= EXERCISE GOAL =
Report every line of the data that includes "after".
* * * * * * *
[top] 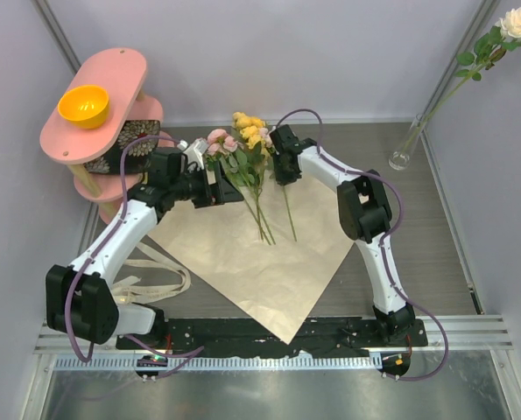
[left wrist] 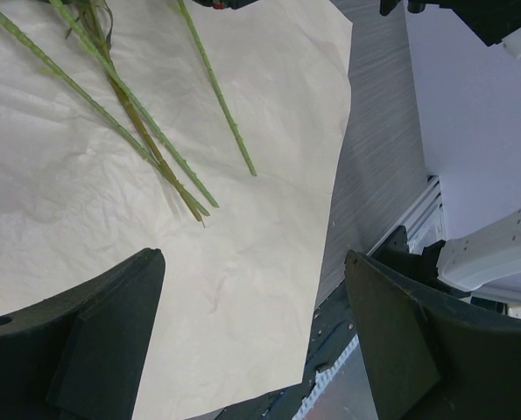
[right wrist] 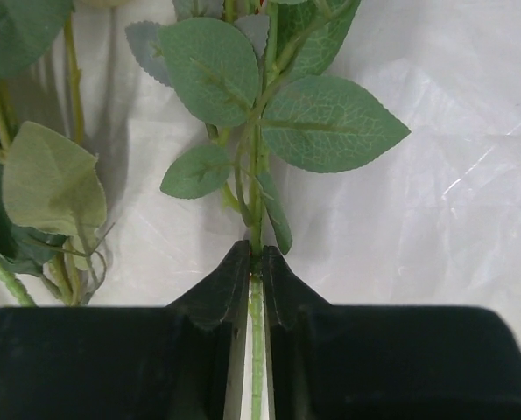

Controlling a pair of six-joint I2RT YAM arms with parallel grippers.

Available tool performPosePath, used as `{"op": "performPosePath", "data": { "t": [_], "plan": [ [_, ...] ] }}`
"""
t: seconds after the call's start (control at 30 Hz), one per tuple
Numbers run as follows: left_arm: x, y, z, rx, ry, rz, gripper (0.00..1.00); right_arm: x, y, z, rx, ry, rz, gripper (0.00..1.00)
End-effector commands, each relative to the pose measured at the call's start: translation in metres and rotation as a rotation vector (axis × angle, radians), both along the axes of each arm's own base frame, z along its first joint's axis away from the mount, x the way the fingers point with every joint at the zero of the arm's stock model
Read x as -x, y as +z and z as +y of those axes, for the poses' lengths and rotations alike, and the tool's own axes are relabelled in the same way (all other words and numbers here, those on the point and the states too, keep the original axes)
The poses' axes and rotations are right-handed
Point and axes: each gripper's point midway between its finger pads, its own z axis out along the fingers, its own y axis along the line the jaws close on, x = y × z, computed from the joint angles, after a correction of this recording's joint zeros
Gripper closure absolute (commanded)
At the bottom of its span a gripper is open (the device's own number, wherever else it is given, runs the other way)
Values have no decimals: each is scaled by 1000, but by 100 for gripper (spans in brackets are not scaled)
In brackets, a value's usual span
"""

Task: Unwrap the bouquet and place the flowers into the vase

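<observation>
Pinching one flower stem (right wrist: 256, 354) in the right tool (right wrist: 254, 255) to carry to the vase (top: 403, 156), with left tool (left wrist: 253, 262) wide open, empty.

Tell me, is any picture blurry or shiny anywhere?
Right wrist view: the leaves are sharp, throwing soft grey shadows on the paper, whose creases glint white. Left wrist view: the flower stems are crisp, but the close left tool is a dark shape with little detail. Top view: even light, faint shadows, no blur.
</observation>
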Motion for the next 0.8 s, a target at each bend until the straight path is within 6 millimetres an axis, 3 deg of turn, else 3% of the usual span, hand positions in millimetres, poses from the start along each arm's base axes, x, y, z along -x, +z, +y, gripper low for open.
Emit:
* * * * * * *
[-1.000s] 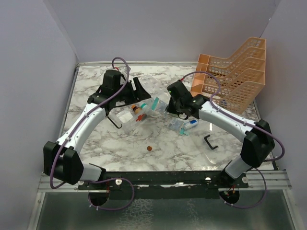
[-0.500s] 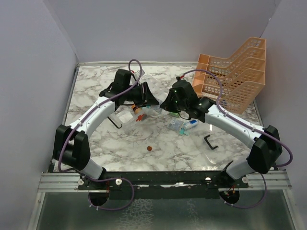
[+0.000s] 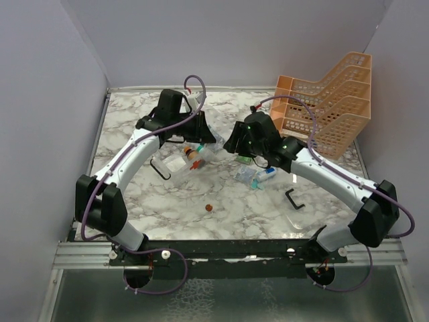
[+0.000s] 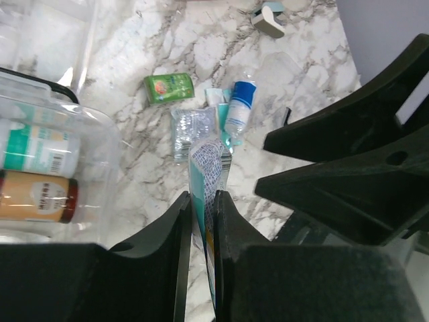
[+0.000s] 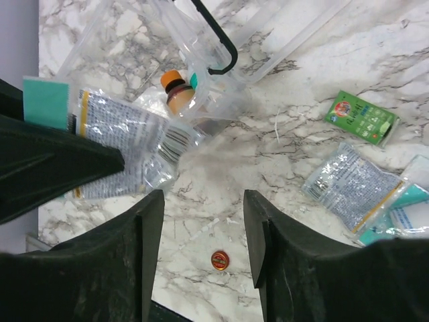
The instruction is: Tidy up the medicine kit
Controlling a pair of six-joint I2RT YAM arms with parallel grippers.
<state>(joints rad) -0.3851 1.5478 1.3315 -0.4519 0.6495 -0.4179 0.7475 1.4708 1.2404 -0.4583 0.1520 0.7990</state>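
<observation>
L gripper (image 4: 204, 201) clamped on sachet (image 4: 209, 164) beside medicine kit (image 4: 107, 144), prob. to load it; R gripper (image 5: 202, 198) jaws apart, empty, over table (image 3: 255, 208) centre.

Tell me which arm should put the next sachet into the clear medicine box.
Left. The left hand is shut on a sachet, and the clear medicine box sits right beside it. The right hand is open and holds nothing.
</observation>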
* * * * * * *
= WRITTEN RESPONSE =
t: seconds after the call's start (control at 30 Hz), one per tuple
Point and axes: each gripper's point midway between its finger pads, its own z axis out along the fingers, its own y axis along the line the jaws close on, x = y × z, computed from the joint angles, after a correction of this recording's joint zeros

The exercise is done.